● **Problem**
Everything from the first line of the material below through the line containing "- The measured" is to be printed exactly, and nothing more.

● **Available data**
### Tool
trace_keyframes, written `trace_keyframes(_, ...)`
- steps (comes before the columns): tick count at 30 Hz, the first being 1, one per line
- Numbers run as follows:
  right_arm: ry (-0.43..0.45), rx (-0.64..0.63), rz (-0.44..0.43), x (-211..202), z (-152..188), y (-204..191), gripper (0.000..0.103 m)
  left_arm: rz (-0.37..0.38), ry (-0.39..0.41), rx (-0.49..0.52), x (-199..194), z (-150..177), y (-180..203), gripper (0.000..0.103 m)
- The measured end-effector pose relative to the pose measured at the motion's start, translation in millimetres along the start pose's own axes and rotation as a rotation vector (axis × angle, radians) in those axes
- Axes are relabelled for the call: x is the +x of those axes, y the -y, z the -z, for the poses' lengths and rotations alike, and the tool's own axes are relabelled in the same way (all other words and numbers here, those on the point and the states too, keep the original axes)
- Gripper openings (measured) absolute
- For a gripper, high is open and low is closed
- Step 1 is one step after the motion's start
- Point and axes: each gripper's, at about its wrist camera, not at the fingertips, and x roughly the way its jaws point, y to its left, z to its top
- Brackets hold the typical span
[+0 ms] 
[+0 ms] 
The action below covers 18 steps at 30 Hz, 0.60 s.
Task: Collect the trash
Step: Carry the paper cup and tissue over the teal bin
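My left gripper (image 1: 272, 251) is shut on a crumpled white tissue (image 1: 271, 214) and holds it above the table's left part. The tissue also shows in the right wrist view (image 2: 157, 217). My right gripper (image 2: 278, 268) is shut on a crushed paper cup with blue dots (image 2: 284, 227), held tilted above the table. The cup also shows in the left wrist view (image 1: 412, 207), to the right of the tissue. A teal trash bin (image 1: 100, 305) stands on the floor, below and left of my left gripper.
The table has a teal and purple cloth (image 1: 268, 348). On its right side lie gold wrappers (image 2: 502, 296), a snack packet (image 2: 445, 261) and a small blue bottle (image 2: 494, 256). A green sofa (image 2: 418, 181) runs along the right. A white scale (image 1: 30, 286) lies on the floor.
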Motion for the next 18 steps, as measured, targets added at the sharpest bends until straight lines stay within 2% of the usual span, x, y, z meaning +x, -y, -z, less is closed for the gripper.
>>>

● **Problem solution**
### Tool
trace_keyframes, written `trace_keyframes(_, ...)`
- steps (comes before the columns): tick count at 30 Hz, the first being 1, one per line
- Numbers run as follows:
  right_arm: ry (-0.43..0.45), rx (-0.64..0.63), rz (-0.44..0.43), x (-211..202), z (-152..188), y (-204..191), gripper (0.000..0.103 m)
  left_arm: rz (-0.37..0.38), ry (-0.39..0.41), rx (-0.49..0.52), x (-199..194), z (-150..177), y (-180..203), gripper (0.000..0.103 m)
- The measured end-effector pose relative to the pose measured at the motion's start, translation in millimetres along the start pose's own axes and rotation as a rotation vector (axis × angle, radians) in those axes

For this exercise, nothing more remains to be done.